A widely supported target-to-controller-interface is OpenFlow [51]. Largely, its success is due to a good balance between programmability and what target vendors are willing to open up: a table of flow-to-action entries, a secure target-to-controller channel, and an interface that allows proprietary internals to be viewed as a black box. Each entry in a flow table has a match key and an associated action. For example, the match type could be exact, the match field a destination MAC address, and the action an outgoing port.

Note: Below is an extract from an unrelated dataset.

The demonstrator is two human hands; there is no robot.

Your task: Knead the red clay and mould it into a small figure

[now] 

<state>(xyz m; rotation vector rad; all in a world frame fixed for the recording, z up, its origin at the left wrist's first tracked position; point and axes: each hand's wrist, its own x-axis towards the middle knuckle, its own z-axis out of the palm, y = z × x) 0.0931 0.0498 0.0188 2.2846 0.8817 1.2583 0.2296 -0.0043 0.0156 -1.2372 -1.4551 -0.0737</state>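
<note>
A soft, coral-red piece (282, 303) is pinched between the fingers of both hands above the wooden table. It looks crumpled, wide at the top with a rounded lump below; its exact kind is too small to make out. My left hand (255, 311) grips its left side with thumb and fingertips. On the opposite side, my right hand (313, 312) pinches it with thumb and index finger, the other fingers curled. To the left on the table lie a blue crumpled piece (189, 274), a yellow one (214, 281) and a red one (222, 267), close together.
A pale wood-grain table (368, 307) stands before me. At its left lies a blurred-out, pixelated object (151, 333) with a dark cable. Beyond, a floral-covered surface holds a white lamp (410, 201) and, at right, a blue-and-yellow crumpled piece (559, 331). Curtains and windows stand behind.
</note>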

While the basic functionality of OpenFlow has resulted in a large number of innovative applications, it is somewhat limited because the data plane is fixed in advance: a new protocol will not become widely supported before standardization and target support. The latter is a timely process in hardware, e.g., in the range of three to four years. Additionally, in an open source software switch [60], it is complex and expensive to maintain a fork [67].

2.1.3 Data Plane Programmability Using P4

The deficiencies of OpenFlow motivated research on data plane programmability. Briefly, the idea is to allow a programmer to specify the capabilities of a target, e.g., recognized protocol headers, packet (de)parsing, and possible actions, such that a local or an external control plane can use these later on to provide runtime instructions. While we focus on P4 [6], a language for programming protocol-independent packet processors, be aware that data plane programmability is a broader topic than explained here. Moreover, by P4 we refer to the 2014 dialect: P414. A newer 2016-dialect is available, but it is neither fully nor widely supported by existing targets. Notable improvements include a generalized switch architecture, more expressive language constructs, and an explicit deparser definition.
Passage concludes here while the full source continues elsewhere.